For leaders of the G.C.C. countries, this adds a level of complication to CPEC. Cooperation with China and Pakistan is in their interests, but not at the expense of their relationships with India. The Indian diaspora is a crucial segment of the G.C.C.’s labor force; with over eight million non-resident Indians (NRIs) living and working in G.C.C. states, this represents 72 percent of the NRIs worldwide. The Qatari NRI population actually outnumbers that of Qatari citizens, and in the U.A.E., NRIs nearly double the native Emirati population. Trade between India and the G.C.C. was over $76 billion in 2016, compared with $11.5 billion in G.C.C.-Pakistani trade. India-G.C.C. is bound to increase, as India has become the world’s third-largest consumer of energy in the world, and could account for as much as 25 percent of projected rise in global energy use between 2015 and 2040. Looking at the import and export data for individual G.C.C. states with both India and Pakistan, the balance is even more striking: India ranks within the top seven sources of exports for every G.C.C. state and a top ten source of imports. Pakistan, meanwhile, is as low as the 38th export destination and 50th source of imports. Economically, the G.C.C. states have to be aware of the consequences of pursuing closer ties with a state with a GDP of $283 billion while alienating another with a GDP of $2.2 trillion, both of whom are important partners with long historical ties to the Gulf.
This is not to say that the G.C.C. is uninterested in CPEC. Oman’s Minister Responsible for Foreign Affairs, Yusef bin Alawi bin Abdulla, recently visited Islamabad and indicated that Oman would be interested in investing in Gwadar’s SEZ. Saudi Ambassador to Pakistan Nawaf Ahmad Al-Maliki has also recently expressed general Saudi interest in CPEC, although without any specific commitments. However, G.C.C. enthusiasm has tempered. When asked if he anticipated greater G.C.C. participation in CPEC, a Pakistani diplomat in the region replied, “It depends on our neighbors to the south.”
The case of the G.C.C. is useful in understanding why some states may be hesitant to pursue greater cooperation with China in the BRI, even when it appears to be in their interests to do so. Sino-G.C.C. relations are dense, multifaceted, and mutually beneficial. If a dedicated G.C.C. economic corridor were to be developed, there would be tremendous potential for cooperation. However, existing corridors in the Gulf region bump against G.C.C. interests, and create potential to exacerbate political tensions, either between the G.C.C. states and their Middle East rivals, or between important non-regional actors in Pakistan and India.

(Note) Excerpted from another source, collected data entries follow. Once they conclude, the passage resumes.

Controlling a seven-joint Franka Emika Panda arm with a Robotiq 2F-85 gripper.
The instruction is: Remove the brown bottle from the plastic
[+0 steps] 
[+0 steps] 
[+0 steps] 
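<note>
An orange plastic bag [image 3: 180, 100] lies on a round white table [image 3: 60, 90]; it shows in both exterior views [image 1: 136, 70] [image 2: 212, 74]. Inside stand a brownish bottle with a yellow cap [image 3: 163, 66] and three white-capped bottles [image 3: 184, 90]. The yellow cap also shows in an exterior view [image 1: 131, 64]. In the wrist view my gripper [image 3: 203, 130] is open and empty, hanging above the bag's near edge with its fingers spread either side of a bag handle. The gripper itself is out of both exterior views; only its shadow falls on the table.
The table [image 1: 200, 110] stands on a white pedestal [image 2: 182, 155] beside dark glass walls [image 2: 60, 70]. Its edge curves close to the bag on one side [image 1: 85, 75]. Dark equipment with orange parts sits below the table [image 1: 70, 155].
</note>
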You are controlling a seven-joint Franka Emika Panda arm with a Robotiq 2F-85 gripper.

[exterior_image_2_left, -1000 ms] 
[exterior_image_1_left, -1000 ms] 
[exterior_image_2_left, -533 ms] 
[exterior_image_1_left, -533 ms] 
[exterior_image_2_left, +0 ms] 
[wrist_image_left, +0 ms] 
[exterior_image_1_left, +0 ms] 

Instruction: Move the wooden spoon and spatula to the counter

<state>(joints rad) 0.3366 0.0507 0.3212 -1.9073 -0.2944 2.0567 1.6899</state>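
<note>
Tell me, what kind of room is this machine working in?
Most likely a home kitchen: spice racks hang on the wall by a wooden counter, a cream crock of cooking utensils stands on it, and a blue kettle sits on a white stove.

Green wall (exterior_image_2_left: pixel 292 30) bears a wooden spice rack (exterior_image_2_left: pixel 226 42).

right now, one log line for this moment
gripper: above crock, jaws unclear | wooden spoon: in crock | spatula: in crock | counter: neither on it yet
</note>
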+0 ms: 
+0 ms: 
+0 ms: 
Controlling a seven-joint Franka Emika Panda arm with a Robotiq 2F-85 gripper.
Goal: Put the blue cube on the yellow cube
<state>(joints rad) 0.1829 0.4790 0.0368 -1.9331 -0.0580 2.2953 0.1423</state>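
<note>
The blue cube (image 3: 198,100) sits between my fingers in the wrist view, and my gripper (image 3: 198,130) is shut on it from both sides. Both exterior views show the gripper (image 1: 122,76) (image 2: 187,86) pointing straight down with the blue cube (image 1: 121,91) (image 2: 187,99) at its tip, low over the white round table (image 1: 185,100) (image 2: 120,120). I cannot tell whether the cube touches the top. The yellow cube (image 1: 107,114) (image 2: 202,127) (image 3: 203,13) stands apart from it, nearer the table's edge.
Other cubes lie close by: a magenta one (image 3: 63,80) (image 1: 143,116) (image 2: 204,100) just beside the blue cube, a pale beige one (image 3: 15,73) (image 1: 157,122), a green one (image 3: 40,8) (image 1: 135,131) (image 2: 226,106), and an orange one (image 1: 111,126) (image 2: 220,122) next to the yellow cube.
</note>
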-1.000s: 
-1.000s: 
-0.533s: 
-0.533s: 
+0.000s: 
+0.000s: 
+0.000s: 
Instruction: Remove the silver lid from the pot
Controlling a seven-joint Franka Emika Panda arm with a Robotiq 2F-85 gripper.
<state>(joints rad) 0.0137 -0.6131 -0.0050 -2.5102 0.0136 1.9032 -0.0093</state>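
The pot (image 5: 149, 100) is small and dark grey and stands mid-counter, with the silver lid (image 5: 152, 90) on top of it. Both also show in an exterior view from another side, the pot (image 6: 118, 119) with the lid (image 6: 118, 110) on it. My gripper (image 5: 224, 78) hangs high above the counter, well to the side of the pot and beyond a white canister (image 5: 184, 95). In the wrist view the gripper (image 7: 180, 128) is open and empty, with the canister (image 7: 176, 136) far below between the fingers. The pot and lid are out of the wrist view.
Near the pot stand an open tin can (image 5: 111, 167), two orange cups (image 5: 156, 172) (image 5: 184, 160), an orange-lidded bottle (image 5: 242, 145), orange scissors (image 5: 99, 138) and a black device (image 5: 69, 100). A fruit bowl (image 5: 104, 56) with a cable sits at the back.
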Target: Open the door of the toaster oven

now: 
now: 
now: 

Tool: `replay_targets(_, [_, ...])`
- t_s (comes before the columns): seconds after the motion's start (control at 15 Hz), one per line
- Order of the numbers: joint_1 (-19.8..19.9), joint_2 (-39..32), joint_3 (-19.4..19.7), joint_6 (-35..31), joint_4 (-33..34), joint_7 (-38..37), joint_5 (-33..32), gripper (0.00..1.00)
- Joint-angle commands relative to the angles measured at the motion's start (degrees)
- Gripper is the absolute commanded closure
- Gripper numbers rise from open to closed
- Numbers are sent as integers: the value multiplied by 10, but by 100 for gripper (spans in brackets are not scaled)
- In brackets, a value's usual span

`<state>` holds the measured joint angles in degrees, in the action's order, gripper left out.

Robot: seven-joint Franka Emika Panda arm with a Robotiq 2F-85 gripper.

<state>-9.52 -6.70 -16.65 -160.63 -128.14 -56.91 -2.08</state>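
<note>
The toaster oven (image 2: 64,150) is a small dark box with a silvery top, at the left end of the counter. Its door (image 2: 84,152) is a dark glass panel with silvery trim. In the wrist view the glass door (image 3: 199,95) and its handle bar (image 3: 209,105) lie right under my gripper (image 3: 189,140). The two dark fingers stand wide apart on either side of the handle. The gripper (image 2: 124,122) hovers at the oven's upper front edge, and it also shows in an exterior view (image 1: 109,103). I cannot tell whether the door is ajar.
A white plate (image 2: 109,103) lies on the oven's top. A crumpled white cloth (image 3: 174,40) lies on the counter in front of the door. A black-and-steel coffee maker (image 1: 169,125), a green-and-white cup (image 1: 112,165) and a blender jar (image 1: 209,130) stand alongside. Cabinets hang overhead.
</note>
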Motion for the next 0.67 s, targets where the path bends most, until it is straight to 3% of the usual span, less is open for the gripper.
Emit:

While China insists that the BRI is not a strategy aimed at projecting political power, states and regions along the Belt and Road will perceive it strategically. In her recent study on the BRI, Rolland states “Roads and railroads crisscrossing Eurasia are not just meant to facilitate cargo transportation; they have a strong political component.” CPEC and CCWAEC offer important illustrations of how these political components can be perceived by other states, creating a more challenging geopolitical environment.